» **What is needed**
Give again, exactly as written, the lines of the records below from the line with "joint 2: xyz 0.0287" to the line with "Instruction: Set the". Both end lines count; pictures do not.

[Saved entries]
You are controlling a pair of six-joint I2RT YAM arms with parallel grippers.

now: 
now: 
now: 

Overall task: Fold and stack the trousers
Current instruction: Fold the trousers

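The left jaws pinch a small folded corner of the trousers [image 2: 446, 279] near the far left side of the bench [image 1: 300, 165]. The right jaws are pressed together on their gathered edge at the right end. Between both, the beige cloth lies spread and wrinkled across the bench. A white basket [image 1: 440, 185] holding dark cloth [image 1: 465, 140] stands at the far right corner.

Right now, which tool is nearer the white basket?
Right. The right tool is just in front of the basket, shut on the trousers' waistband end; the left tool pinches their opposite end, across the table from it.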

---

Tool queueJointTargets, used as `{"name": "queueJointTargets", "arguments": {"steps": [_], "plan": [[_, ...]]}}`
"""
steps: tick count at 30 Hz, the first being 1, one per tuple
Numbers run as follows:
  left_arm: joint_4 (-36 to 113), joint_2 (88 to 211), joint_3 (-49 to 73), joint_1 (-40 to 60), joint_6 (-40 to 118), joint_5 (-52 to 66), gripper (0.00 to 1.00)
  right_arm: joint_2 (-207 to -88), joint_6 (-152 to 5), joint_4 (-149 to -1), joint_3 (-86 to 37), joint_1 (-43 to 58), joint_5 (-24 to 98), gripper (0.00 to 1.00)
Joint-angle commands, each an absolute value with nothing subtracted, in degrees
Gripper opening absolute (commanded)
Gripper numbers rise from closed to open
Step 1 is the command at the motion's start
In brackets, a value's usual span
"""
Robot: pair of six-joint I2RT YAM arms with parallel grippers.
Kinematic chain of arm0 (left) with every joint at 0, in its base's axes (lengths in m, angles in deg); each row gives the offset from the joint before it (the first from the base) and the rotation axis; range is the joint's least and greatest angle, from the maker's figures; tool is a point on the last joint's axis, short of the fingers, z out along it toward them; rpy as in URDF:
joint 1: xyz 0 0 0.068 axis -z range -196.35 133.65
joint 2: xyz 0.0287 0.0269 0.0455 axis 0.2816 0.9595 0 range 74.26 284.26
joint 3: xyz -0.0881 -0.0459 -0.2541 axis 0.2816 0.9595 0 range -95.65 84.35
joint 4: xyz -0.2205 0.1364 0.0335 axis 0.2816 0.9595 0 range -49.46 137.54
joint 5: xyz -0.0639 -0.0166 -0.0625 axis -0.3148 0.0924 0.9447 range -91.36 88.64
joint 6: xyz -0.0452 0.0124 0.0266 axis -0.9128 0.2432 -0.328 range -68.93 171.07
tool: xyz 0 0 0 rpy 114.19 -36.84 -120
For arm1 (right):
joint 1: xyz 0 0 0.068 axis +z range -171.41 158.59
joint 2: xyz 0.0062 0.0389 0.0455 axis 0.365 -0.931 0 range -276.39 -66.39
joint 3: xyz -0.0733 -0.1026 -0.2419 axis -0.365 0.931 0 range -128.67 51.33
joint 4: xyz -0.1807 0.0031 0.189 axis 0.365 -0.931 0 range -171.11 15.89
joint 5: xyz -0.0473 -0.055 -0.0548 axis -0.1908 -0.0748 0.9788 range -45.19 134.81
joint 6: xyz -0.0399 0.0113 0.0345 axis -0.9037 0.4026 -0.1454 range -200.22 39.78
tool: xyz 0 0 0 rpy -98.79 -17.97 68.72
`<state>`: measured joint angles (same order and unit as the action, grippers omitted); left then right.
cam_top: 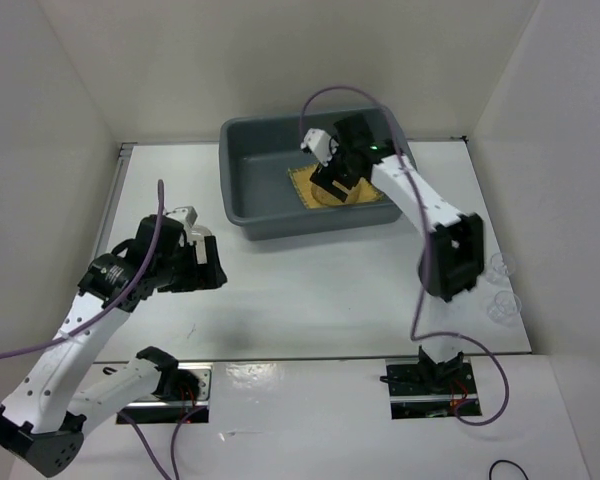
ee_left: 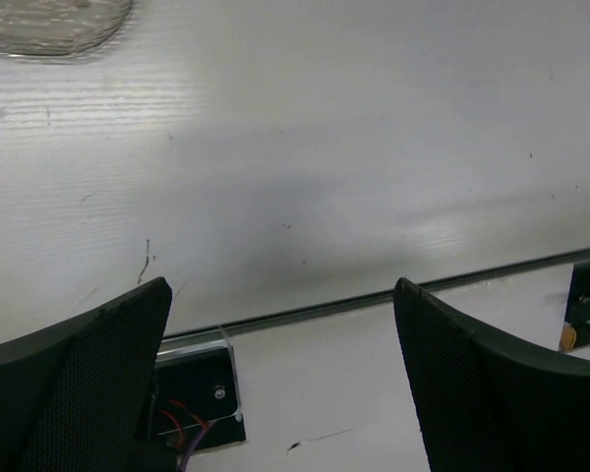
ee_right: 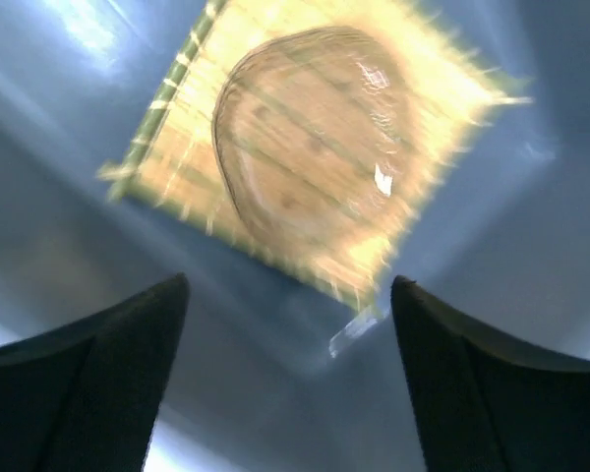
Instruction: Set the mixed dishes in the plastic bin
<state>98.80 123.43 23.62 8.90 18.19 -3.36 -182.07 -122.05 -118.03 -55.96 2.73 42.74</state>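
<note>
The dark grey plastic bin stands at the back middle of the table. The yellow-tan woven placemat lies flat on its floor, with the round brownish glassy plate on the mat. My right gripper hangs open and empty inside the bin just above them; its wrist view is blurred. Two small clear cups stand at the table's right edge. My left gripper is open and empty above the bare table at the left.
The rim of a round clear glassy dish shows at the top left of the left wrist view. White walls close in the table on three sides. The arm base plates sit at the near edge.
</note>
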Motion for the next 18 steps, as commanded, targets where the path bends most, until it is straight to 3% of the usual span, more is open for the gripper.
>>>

» **The answer**
joint 2: xyz 0.0287 0.0269 0.0455 axis 0.2816 0.9595 0 range 74.26 284.26
joint 3: xyz -0.0881 -0.0459 -0.2541 axis 0.2816 0.9595 0 range -95.65 84.35
joint 4: xyz -0.2205 0.1364 0.0335 axis 0.2816 0.9595 0 range -49.46 137.54
joint 5: xyz -0.0639 -0.0166 -0.0625 axis -0.3148 0.0924 0.9447 range -91.36 88.64
joint 6: xyz -0.0452 0.0124 0.0266 axis -0.9128 0.2432 -0.328 range -68.93 171.07
tool: xyz 0 0 0 rpy 114.19 -36.84 -120
For arm1 (right):
joint 1: xyz 0 0 0.068 axis +z range -171.41 158.59
joint 2: xyz 0.0062 0.0389 0.0455 axis 0.365 -0.931 0 range -276.39 -66.39
joint 3: xyz -0.0733 -0.1026 -0.2419 axis -0.365 0.931 0 range -128.67 51.33
joint 4: xyz -0.1807 0.0031 0.189 axis 0.365 -0.931 0 range -171.11 15.89
joint 5: xyz -0.0473 -0.055 -0.0548 axis -0.1908 -0.0748 0.9788 range -45.19 134.81
joint 6: xyz -0.0399 0.0113 0.0345 axis -0.9037 0.4026 -0.1454 range -200.22 39.78
tool: xyz 0 0 0 rpy -98.79 -17.97 68.72
`<state>`: measured joint angles (same order and unit as the action, grippers omitted); left then right.
cam_top: 
ee_left: 
ee_right: 
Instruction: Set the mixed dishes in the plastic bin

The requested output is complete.